Russian commanders are charging “up to $40,000 to spare soldiers from the front lines in Ukraine,” said The Telegraph. Recruits unwilling or unable to pay are “reset,” a “euphemism for sending them to their deaths” on the front line.
Wounded soldiers must “pay thousands” to be declared unfit for active service, said PBS. Those who do not are “forced to literally limp into battle.” Injured soldiers, sometimes on crutches, are being “used as bait” to “draw fire” from hidden Ukrainian artillery, said Seth Jones, of the Center for Strategic and International Studies, to the outlet.
‘Extortion and punishment’ “Corruption and slave labor have long been features of the Russian and Soviet armies,” said The Economist. Soldiers are viewed as “cannon fodder” for their superiors and as a “source of enrichment.” Infantry soldiers must “buy their own” military gear in the Russian army, which operates on a “system of extortion and punishment.” Officers demand money from their men “under the pretext of raising money for drones, equipment or food.” Sources have even told of commanders who “requisition troops’ bank cards and PIN codes” before sending them into battle.

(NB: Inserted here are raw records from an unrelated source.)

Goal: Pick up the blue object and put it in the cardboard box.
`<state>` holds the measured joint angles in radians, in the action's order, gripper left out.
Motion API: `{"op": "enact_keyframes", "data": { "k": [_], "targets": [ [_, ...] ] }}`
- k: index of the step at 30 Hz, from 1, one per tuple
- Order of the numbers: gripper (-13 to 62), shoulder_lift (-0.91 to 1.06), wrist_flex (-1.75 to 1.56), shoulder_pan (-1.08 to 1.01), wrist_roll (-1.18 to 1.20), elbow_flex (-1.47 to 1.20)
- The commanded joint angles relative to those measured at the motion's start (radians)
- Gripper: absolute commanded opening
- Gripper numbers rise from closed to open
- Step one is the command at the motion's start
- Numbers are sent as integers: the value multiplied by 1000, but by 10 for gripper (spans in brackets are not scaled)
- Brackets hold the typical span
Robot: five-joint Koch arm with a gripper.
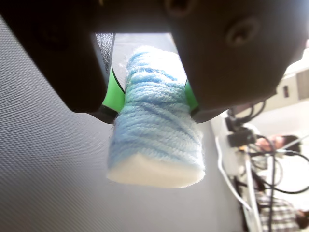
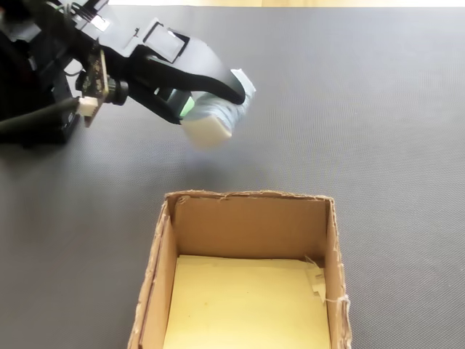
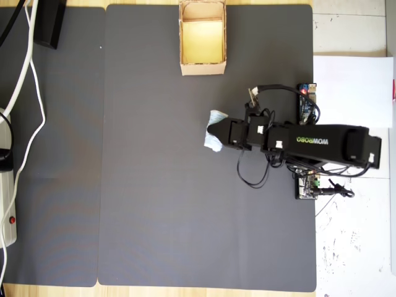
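Note:
The blue object [image 1: 154, 130] is a pale blue yarn-wrapped roll with a white end face. My gripper [image 1: 153, 104] is shut on it, green pads pressing both sides. In the fixed view the gripper [image 2: 211, 109] holds the blue object [image 2: 214, 120] lifted above the dark mat, back left of the cardboard box [image 2: 247, 218]. From overhead, the blue object [image 3: 213, 133] sits at the gripper [image 3: 216, 131] tip, well below and right of the cardboard box [image 3: 202, 67], which stands open with a yellowish floor at the mat's top edge.
A dark grey mat [image 3: 154, 185] covers the table. Cables [image 3: 28, 80] and a power strip lie along the left in the overhead view. White paper [image 3: 352, 93] and circuit boards [image 3: 306, 102] sit by the arm's base at right.

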<state>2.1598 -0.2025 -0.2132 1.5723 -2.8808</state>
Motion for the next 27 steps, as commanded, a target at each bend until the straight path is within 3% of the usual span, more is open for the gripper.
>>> {"op": "enact_keyframes", "data": {
  "k": [1, 18, 27],
  "targets": [
    [106, 44, -107, -11, 12, 29],
    [106, 2, -186, -242, -83, 262],
    [106, -247, -172, -426, -98, 532]
  ]
}}
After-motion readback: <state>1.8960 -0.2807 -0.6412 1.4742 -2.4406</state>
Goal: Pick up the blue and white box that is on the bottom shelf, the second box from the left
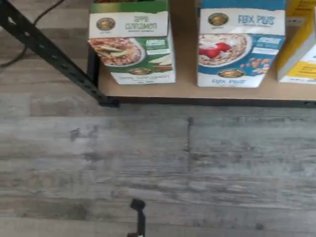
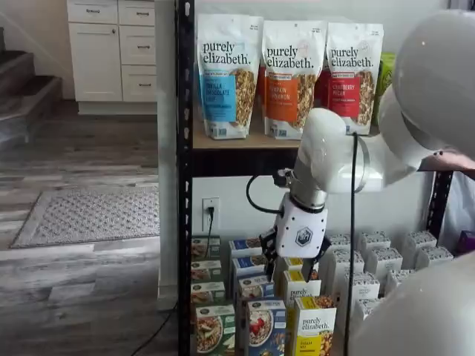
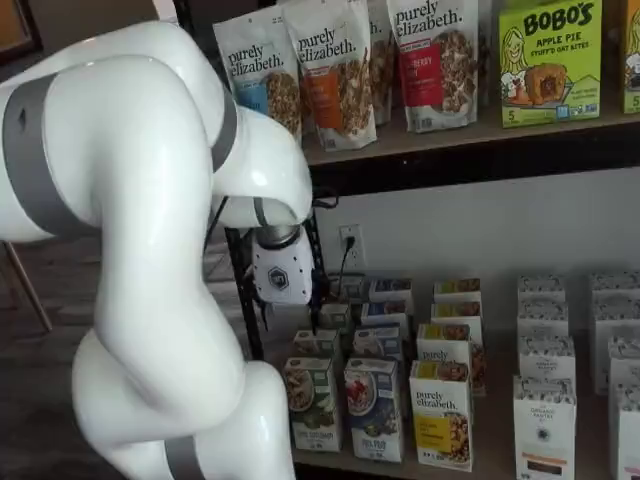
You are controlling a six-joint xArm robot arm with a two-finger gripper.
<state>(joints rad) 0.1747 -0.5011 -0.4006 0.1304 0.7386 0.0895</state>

In the Russian military, soldiers “learn quickly to fear their commanders more than their foe,” said PBS. Videos on social media depict the “horrific punishments” if they fail to pay up, with reports of some “being locked in cages, electrocuted and sexually assaulted.”
‘Public resentment’ The problem is widespread, said The New York Times. In the last two years, “at least 12 high-ranking Russian military officials and generals, as well as dozens of lower-ranking officers, have been indicted on corruption charges.”
Most recently, Lieutenant Colonel Konstantin Frolov, known as the Executioner, has been put on trial in a military court, accused of leading a scheme in which “more than 30 soldiers and medics” in his regiment “used weapons to shoot themselves in order to obtain payouts for battlefield injuries.” The plot reportedly defrauded the army of “200 million rubles,” equivalent to more than $2.6 million. This case, in particular, has “fed public resentment of the economic and social privileges” of high-ranking officials, who are accused of perpetuating the war “only for the money.”